YAK! Reading Group 28th January
- Seren Seren
- Jan 16
- 2 min read
Join Alex Stubbs on the 28th January 6 -8pm for a collaborative reading group session.
In our next YAK! Collaborative Reading Group, we'll be reading scenes from Shelagh Delaney's A Taste of Honey and Lynn Nottage's Sweat to consider the generational representations of working class identity. Using plays as our inspiration, we'll explore scene setting and dreamscapes through a writing activity, to immerse ourselves in familiar and unfamiliar landscapes.
Materials to be sent to sign ups in advance of the 28th.

About YAK!
YAK! is an open and communal reading group exploring radical histories through conversation and text. Journeying into worlds of protest, art, and writing, we take inspiration from poetry, prose, letters, journals, speeches, and plays to better understand those that came before us and the world we live in today.
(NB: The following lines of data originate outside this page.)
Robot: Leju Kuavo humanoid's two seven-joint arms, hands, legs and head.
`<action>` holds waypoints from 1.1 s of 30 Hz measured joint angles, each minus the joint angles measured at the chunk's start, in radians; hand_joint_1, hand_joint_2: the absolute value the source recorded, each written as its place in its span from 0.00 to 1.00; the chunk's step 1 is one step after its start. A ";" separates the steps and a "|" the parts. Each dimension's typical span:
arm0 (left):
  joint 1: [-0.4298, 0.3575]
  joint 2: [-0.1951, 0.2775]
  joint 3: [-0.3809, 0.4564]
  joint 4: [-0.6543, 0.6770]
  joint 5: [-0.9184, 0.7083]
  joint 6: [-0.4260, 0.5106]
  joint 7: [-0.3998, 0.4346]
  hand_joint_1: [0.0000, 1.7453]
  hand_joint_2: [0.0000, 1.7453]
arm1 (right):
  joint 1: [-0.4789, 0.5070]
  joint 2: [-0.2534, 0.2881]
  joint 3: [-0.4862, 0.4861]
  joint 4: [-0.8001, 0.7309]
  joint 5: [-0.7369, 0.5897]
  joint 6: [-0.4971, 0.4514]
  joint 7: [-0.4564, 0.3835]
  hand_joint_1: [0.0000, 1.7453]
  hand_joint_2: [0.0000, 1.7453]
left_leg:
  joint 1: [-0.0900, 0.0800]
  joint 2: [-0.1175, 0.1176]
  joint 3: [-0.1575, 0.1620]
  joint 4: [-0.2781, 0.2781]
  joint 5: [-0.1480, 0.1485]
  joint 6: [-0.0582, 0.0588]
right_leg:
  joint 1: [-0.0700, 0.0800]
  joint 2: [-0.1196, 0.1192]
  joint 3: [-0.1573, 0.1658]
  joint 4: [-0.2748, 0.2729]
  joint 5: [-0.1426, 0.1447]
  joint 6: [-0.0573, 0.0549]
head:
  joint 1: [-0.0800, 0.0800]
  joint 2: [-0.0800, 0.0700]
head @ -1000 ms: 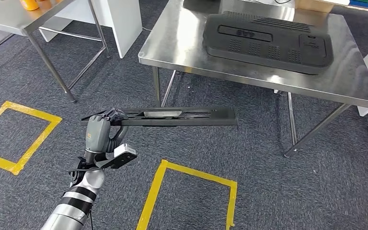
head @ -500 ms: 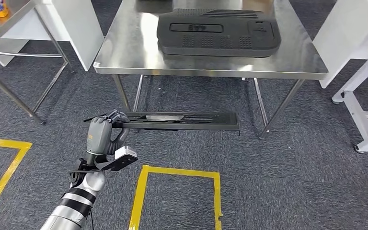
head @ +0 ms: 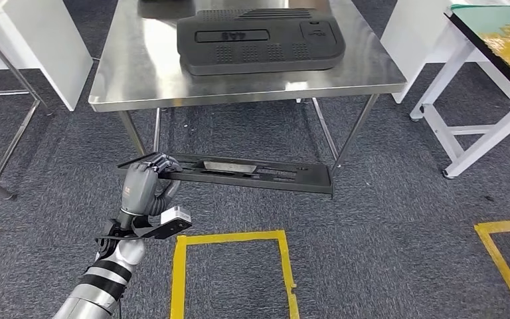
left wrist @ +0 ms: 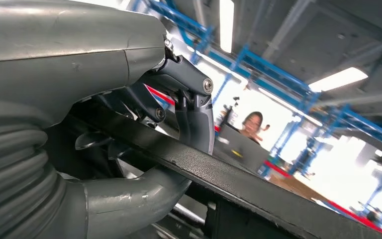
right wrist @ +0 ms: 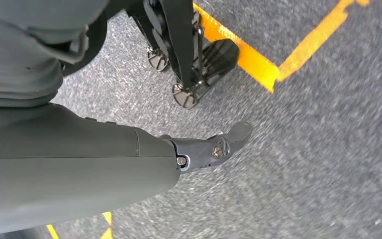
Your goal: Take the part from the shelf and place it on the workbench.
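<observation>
A long, flat black part [head: 252,173] with slots hangs level above the carpet, in front of the steel workbench [head: 133,80]. My left hand [head: 145,188] grips its left end, fingers curled over the top edge. The left wrist view shows the part [left wrist: 258,194] as a dark bar running out from under the fingers [left wrist: 194,114], with the thumb beneath it. A large black moulded panel [head: 259,40] lies on the workbench top. My right hand [right wrist: 129,154] hangs over the grey carpet and holds nothing, its fingers [right wrist: 219,144] stretched out.
A white-framed table [head: 478,126] with a green top stands at the right. A white cabinet [head: 33,46] and another steel table's leg [head: 13,133] are at the left. Yellow tape squares [head: 232,239] mark the carpet. A person [left wrist: 252,124] stands far off.
The camera has swung round, so the workbench now sits centred ahead and the white table has come in at the right. My left hand still holds the part the same way.
</observation>
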 joint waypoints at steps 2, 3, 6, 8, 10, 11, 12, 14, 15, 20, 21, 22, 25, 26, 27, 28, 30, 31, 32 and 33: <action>0.001 0.000 0.000 0.000 0.000 0.000 -0.001 1.00 1.00 | 0.001 -0.001 0.000 0.000 0.002 0.001 -0.003 0.00 0.00 | -0.001 0.021 0.001 0.000 -0.002 -0.001 | -0.001 -0.006 0.035 -0.063 0.028 0.014 | 0.000 0.000; 0.000 0.000 0.000 0.000 0.001 0.000 -0.001 1.00 1.00 | 0.001 -0.001 -0.001 -0.001 0.004 0.004 -0.007 0.00 0.00 | -0.001 0.029 0.002 0.000 -0.003 -0.003 | -0.001 -0.014 0.080 -0.142 0.053 0.019 | 0.000 0.000; -0.004 0.000 -0.002 -0.001 0.011 0.000 0.000 1.00 1.00 | 0.000 -0.001 -0.001 -0.002 0.012 0.018 -0.012 0.00 0.00 | -0.009 0.044 0.006 -0.001 -0.008 -0.017 | 0.007 -0.031 0.168 -0.286 0.093 0.011 | -0.001 0.000; -0.008 0.001 -0.008 0.000 0.025 0.000 0.001 1.00 1.00 | 0.001 -0.002 -0.001 -0.002 0.012 0.021 -0.009 0.00 0.00 | -0.011 0.049 0.011 -0.005 -0.006 -0.028 | 0.011 -0.025 0.168 -0.289 0.096 -0.002 | -0.002 0.000; -0.014 0.005 -0.017 -0.001 0.040 0.000 0.005 1.00 1.00 | 0.001 -0.001 -0.001 -0.002 0.013 0.022 -0.006 0.00 0.00 | -0.008 0.031 0.005 0.008 -0.018 -0.038 | 0.003 -0.021 0.171 -0.293 0.098 -0.014 | -0.004 0.000; -0.017 0.008 -0.022 -0.002 0.046 0.000 0.007 1.00 1.00 | 0.000 0.000 -0.001 -0.002 0.014 0.023 -0.004 0.00 0.00 | -0.006 0.013 -0.010 0.041 -0.040 -0.041 | -0.002 -0.019 0.174 -0.296 0.098 -0.023 | -0.006 0.000; -0.019 0.012 -0.027 -0.003 0.052 0.000 0.011 1.00 1.00 | -0.002 0.000 -0.001 -0.002 0.015 0.023 -0.002 0.00 0.00 | -0.005 -0.006 -0.035 0.095 -0.070 -0.044 | -0.004 -0.016 0.176 -0.297 0.098 -0.031 | -0.009 0.000; -0.020 0.021 -0.037 -0.005 0.065 0.000 0.021 1.00 1.00 | -0.005 0.000 -0.001 -0.002 0.018 0.024 0.001 0.00 0.00 | -0.005 -0.026 -0.102 0.226 -0.126 -0.047 | -0.001 -0.010 0.178 -0.297 0.096 -0.040 | -0.012 0.000; -0.020 0.025 -0.042 -0.005 0.070 0.000 0.026 1.00 1.00 | -0.006 0.000 -0.001 -0.002 0.018 0.024 0.002 0.00 0.00 | -0.004 -0.029 -0.125 0.266 -0.133 -0.048 | 0.000 -0.005 0.180 -0.296 0.095 -0.040 | -0.012 0.000; -0.028 0.041 -0.059 -0.012 0.081 0.000 0.036 1.00 1.00 | -0.006 0.003 -0.002 -0.002 0.022 0.024 0.006 0.00 0.00 | 0.003 -0.033 -0.036 0.053 0.004 -0.047 | 0.004 0.021 0.186 -0.285 0.085 -0.031 | -0.012 0.000; -0.032 0.043 -0.061 -0.014 0.084 0.000 0.038 1.00 1.00 | -0.006 0.003 -0.002 -0.002 0.024 0.023 0.007 0.00 0.00 | 0.002 -0.035 -0.023 0.024 0.011 -0.044 | 0.006 0.023 0.184 -0.282 0.083 -0.026 | -0.011 0.000; -0.036 0.044 -0.064 -0.016 0.087 0.000 0.041 1.00 1.00 | -0.006 0.003 -0.002 -0.002 0.026 0.022 0.008 0.00 0.00 | -0.001 -0.037 -0.020 0.015 0.009 -0.040 | 0.008 0.024 0.181 -0.283 0.084 -0.021 | -0.011 0.000; -0.053 0.047 -0.068 -0.019 0.092 0.000 0.048 1.00 1.00 | -0.005 0.003 -0.002 -0.002 0.032 0.020 0.012 0.00 0.00 | -0.004 -0.037 -0.023 0.010 0.016 -0.031 | 0.005 0.024 0.180 -0.288 0.088 -0.025 | -0.010 0.000; -0.060 0.048 -0.069 -0.020 0.092 0.000 0.051 1.00 1.00 | -0.006 0.003 -0.002 -0.002 0.035 0.019 0.013 0.00 0.00 | -0.004 -0.038 -0.023 0.009 0.017 -0.030 | 0.005 0.024 0.181 -0.290 0.089 -0.028 | -0.010 0.000; -0.067 0.048 -0.070 -0.020 0.092 0.000 0.053 1.00 1.00 | -0.007 0.003 -0.002 -0.002 0.037 0.019 0.014 0.00 0.00 | -0.005 -0.039 -0.023 0.009 0.017 -0.029 | 0.005 0.023 0.182 -0.293 0.090 -0.027 | -0.010 0.000; -0.075 0.049 -0.070 -0.020 0.092 0.000 0.055 1.00 1.00 | -0.008 0.004 -0.002 -0.002 0.039 0.019 0.015 0.00 0.00 | -0.007 -0.041 -0.024 0.009 0.017 -0.028 | 0.004 0.023 0.184 -0.297 0.091 -0.025 | -0.010 0.000; -0.091 0.050 -0.070 -0.022 0.092 0.000 0.059 1.00 1.00 | -0.010 0.004 -0.002 -0.002 0.043 0.019 0.017 0.00 0.00 | -0.011 -0.042 -0.024 0.010 0.017 -0.023 | 0.001 0.022 0.186 -0.301 0.094 -0.021 | -0.010 0.000; -0.099 0.050 -0.072 -0.023 0.092 0.000 0.062 1.00 1.00 | -0.011 0.004 -0.002 -0.002 0.045 0.019 0.018 0.00 0.00 | -0.012 -0.042 -0.025 0.010 0.017 -0.021 | 0.000 0.022 0.186 -0.302 0.095 -0.018 | -0.010 0.000; -0.107 0.050 -0.073 -0.025 0.093 0.000 0.066 1.00 1.00 | -0.012 0.004 -0.002 -0.002 0.048 0.018 0.020 0.00 0.00 | -0.014 -0.042 -0.025 0.010 0.016 -0.018 | -0.002 0.022 0.186 -0.303 0.095 -0.015 | -0.010 0.000; -0.116 0.050 -0.076 -0.025 0.093 0.000 0.072 1.00 1.00 | -0.013 0.004 -0.002 -0.002 0.050 0.018 0.021 0.00 0.00 | -0.016 -0.042 -0.026 0.011 0.016 -0.015 | -0.003 0.022 0.186 -0.304 0.096 -0.011 | -0.011 0.000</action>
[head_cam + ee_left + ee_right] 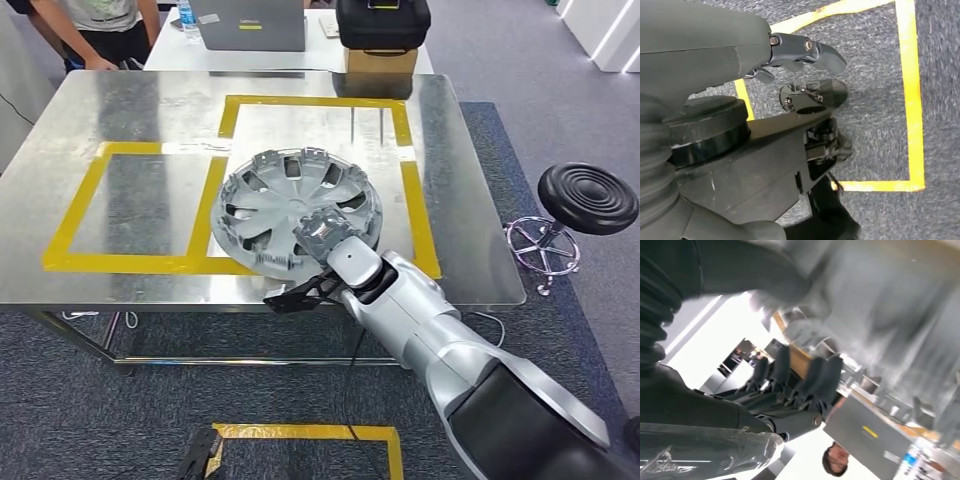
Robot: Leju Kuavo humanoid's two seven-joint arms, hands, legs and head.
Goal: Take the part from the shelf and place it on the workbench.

YAK! is meant as a forum through which our artistic practices are read, and seeks to offer clarity, introspection, and dialogue for understanding the processes and praxis of our art making. It is a nomadic reading group, facilitating conversations in towns and cities across the UK, hosted in non-institutional spaces.
In the act of hosting this group, I present the group with a series of exploratory questions, copies of the texts, and related images. Avoiding didactic approaches to facilitation, YAK! is built around free and open conversation led by the interests and knowledge of the group assembled.
YAK! is a collaborative exercise, its themes and topics planned in conversation with the host of the space it is situated in, to respond appropriately to the moment.
About Alexander
Alexander is the curator of the nomadic reading group project, YAK!, an open and communal reading group exploring radical histories through conversation and text. Alexander is also the curator of Hull Zine Library, an open-source library collecting the works of zine artists and self-publishers across the UK and abroad. .
He is a writer and curator based in Hull. Working primarily in text-based practice, his writing explores the world through imaginary landscapes in order to deconstruct and decode memory, grief, and language. Concerned with the political and social power of self publishing, and the ways in which text and image archives can be reanimated in new contexts, Alexander uses books, zines, and digital platforms to present his work physically. Alexander currently publishes a regular Substack column, SPECTATE, an ongoing series of flash essays recording intimate experiences and research, and his writing has also been published in Art Review, Aesthetica, and Corridor 8. His latest self-publication, I came home, was published as part of a residency at Hull Artist Research Initiative in Summer 2024.